NASA’s Famous B-52B Retires
NASA — With a penchant for chasing tomorrow, NASA’s B-52B “008″ always carried the future of flight under its wing.
First taking to the air in June of 1955, the venerable aircraft began its illustrious, nearly 50-year U.S. Air Force and NASA career as a bomb navigation system test airplane for the Air Force’s B-52 fleet. Ironically, the bomb/nav system test bomber spent its career dropping flight research vehicles rather than bombs.
In 1959 it became one of two mothership launch aircraft for the X-15 program, which paved the way for America’s early manned spaceflight efforts. Double-0-eight cut its teeth launching a majority of the 199 X-15 flights.
The B-52B’s first and last missions launched hypersonic research vehicles, the first being launch of the number one X-15 in 1960. Beginning with the X-15 program, which matured reaction control systems and thermal protection systems for spacecraft, and ending with the X-43A project, NASA 008 served hypersonics research well.
“I was here in Jan. 1960 for the aircraft’s first X-15 flight and in Nov. 2004 for the last X-43A flight, and for all of the flights in-between,” said Roy Bryant, NASA Dryden’s B-52B project manager of nearly 30 years. “Pride, dedication and innovation have been the key elements of the people who maintained this vintage aircraft to support the many projects that have kept the United States at the forefront of aerospace development for the past 45 years,” Bryant said.

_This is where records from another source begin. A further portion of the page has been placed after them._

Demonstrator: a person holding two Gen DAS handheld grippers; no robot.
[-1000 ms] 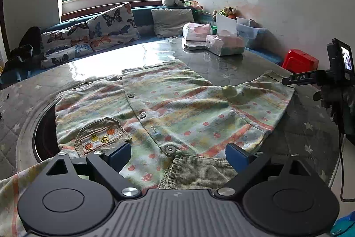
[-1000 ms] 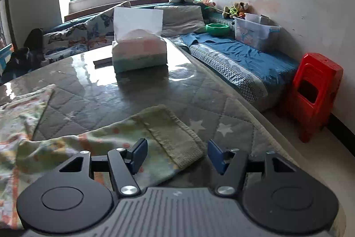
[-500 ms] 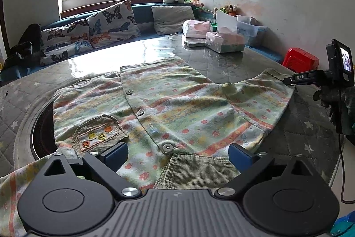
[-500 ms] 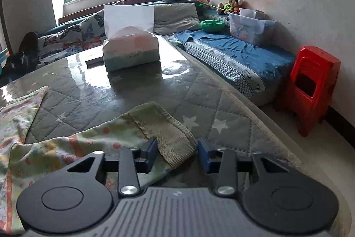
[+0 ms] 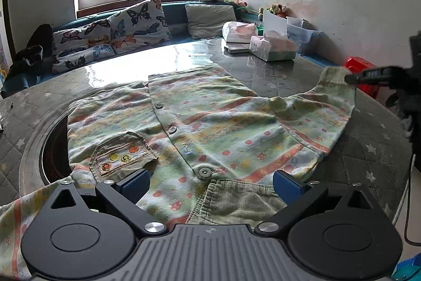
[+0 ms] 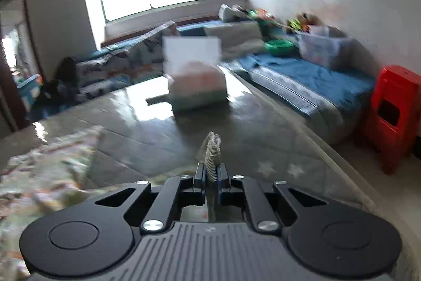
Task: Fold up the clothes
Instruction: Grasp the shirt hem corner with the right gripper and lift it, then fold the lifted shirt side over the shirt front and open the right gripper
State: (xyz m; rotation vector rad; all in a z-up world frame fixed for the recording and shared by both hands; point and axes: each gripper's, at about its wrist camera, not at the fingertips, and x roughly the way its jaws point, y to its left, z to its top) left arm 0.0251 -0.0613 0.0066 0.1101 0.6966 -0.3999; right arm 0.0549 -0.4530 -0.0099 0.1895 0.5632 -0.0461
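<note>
**A:** Two views, left wrist first. Pale green patterned child's button-up shirt (image 5: 210, 128) lies spread flat on the round grey quilted table (image 5: 284, 75), collar end at the near edge. The left gripper (image 5: 210, 182) hangs just over the collar, fingers spread wide, gripping nothing.

**B:** And right wrist?

**A:** Blurry, but the right gripper (image 6: 211, 175) is pressed together on the ribbed olive sleeve cuff (image 6: 211, 152), raised off the table's right side. I'd say it's the sleeve-fold step; next comes carrying that cuff inward across the shirt front, then letting go.
</note>
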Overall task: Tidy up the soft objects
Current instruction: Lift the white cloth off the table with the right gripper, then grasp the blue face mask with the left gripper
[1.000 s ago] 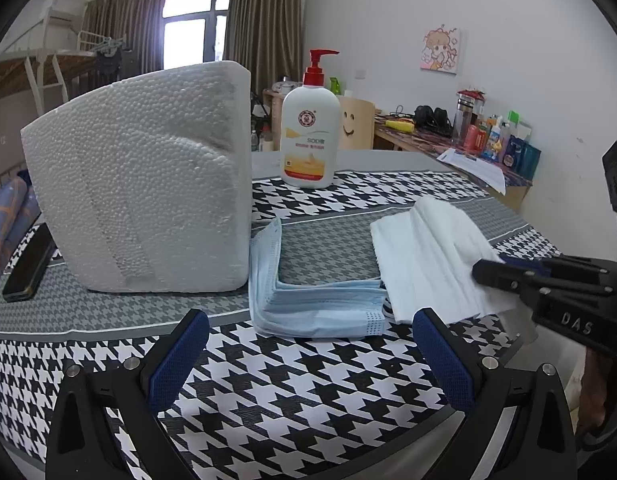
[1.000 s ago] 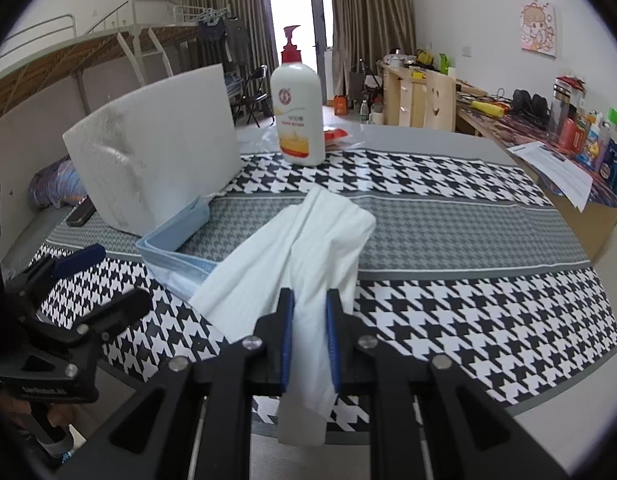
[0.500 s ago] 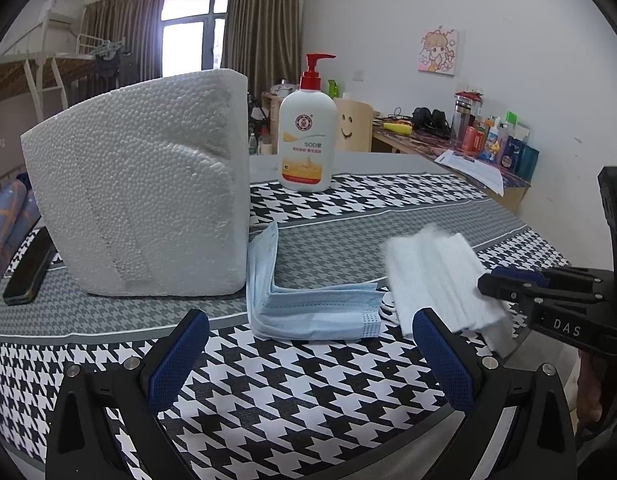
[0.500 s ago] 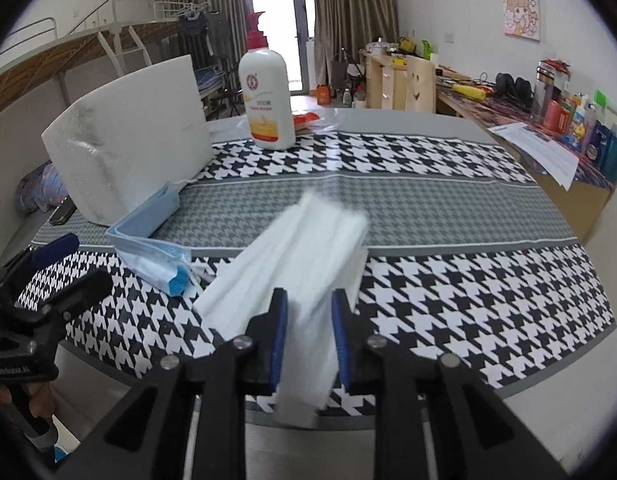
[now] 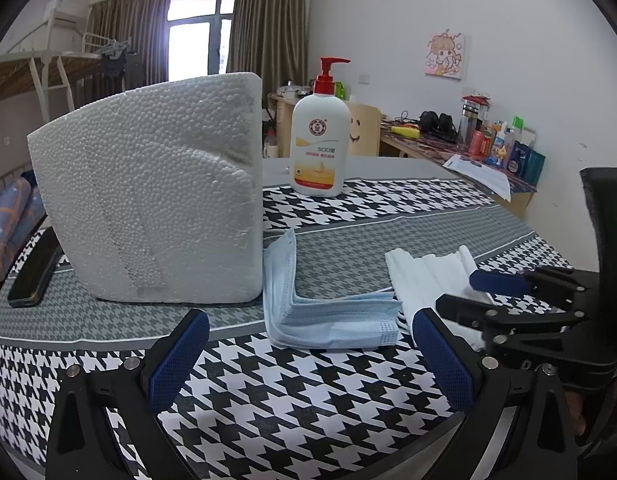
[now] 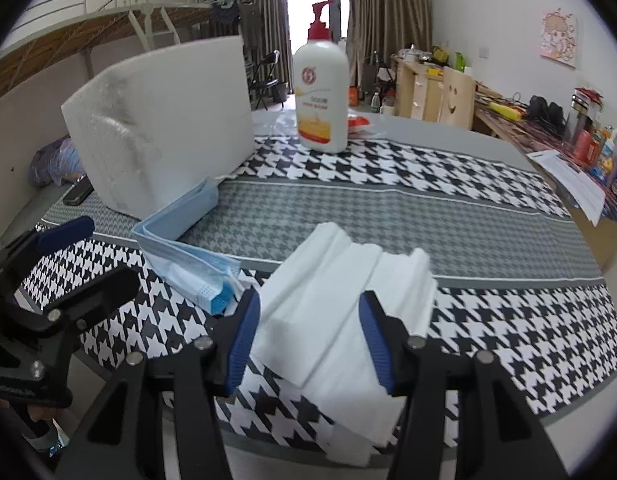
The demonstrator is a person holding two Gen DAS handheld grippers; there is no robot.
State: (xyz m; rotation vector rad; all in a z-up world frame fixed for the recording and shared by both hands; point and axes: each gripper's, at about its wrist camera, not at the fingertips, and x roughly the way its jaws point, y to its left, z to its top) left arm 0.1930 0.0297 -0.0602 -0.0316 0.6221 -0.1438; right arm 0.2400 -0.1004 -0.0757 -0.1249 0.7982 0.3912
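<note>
A stack of white folded tissues (image 6: pixel 332 308) lies on the houndstooth cloth at the table's front edge; it also shows in the left wrist view (image 5: pixel 428 276). My right gripper (image 6: pixel 310 336) is open, its blue pads astride the tissues without pinching them; it also shows in the left wrist view (image 5: pixel 468 292). A pile of light blue face masks (image 5: pixel 304 300) lies bent against a white foam block (image 5: pixel 156 192); the masks also show in the right wrist view (image 6: pixel 184 252). My left gripper (image 5: pixel 308 356) is open and empty, just in front of the masks.
A white lotion pump bottle (image 5: pixel 318 148) stands at the back of the table. A black phone (image 5: pixel 34 268) lies left of the foam block. The table edge (image 6: pixel 388 456) runs close under the right gripper. A cluttered desk (image 5: pixel 488 152) stands at the right wall.
My right gripper has opened and let go of the white tissues, which now lie flat on the cloth beside the masks. The left gripper has barely moved.
</note>
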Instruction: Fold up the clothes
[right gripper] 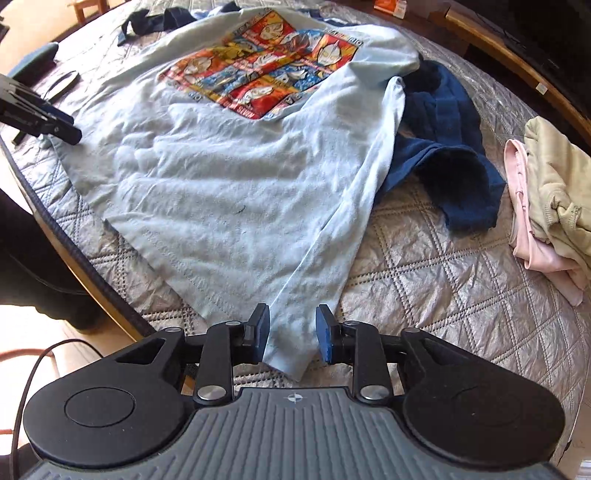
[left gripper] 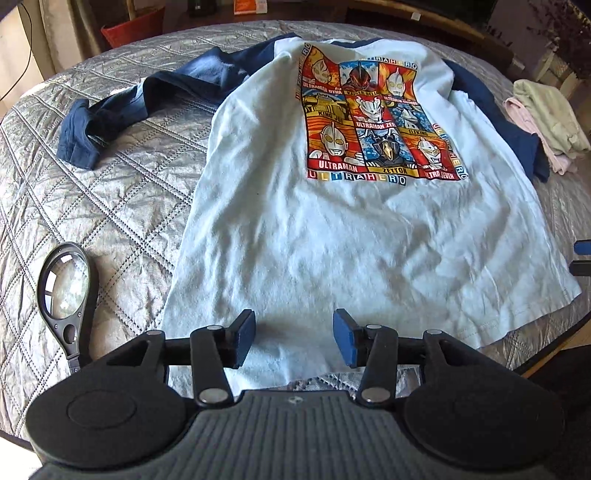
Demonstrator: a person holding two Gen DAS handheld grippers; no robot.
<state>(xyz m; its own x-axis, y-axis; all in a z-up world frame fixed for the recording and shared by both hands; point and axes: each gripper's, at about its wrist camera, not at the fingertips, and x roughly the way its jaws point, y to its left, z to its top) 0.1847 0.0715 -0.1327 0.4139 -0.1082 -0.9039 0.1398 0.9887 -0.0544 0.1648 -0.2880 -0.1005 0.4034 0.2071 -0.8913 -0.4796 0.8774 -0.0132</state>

Since the end of the X-15 program in 1969, NASA 008 has supported virtually all of NASA’s aeronautical research programs requiring air launch, and some research missions that didn’t.
The Space Shuttle owes several design characteristics and later refinements to NASA 008.
Starting in the mid-1960s, NASA 008 carried aloft several types of lifting body aircraft over a 10-year period. These wingless wonders demonstrated controlled flight without wings and precision landing without power that proved the viability of gliding Space Shuttle landings. With the arrival of the Shuttle era, NASA 008 dropped Shuttle solid rocket booster test vehicles in order to test the booster recovery parachute system. During the early 1990s, the aircraft kicked up plumes of dust on Rogers Dry Lake wringing out the Shuttle’s new drag chute system.
One of the more memorable missions for Bryant was a day in 1978 that one of the Shuttle solid rocket booster test vehicles didn’t drop on command. B-52 launch panel operator Ray Young reported that his lights indicated the hooks holding the vehicle had opened, even though the vehicle remained attached to the pylon. Pilot Fitz Fulton tried maneuvering the aircraft to free the stuck vehicle, but to no avail. “There was a lot of concern that we’d damage the B-52 if it came loose on landing,” Bryant remembers. Fulton greased the B-52 in for a really smooth landing, and the test vehicle held on.
Over the years the aircraft launched various experimental fixtures, such as the FB-111 crew capsule, and advanced remotely-piloted vehicles like the F-15 Spin Research Vehicle, both for the Air Force.
Maintenance crews over the years grew fond of the aircraft, treating it more like a classic car than an old bomber. Double-0-eight’s crews kept it in ship-shape, seldom failing to have the aircraft ready for a mission. Not that the old bird didn’t balk at the prospect occasionally.
Always reliable, NASA 008′s long career ended as historically as it began, launching the last hypersonic X-43A scramjet powered research vehicle on Nov. 16, 2004, to nearly Mach 10, a record speed for airbreathing aircraft.
A hieroglyphic-like silhouette representing the last research mission, recently painted on by crew member Monty Hodges, joined many on the aircraft’s starboard fuselage, a virtual museum wall documenting every mission of the aircraft’s flight through history.
As NASA 008 flies into the sunset, its legacy continues to soar into the future. Thanks for the ride, 008.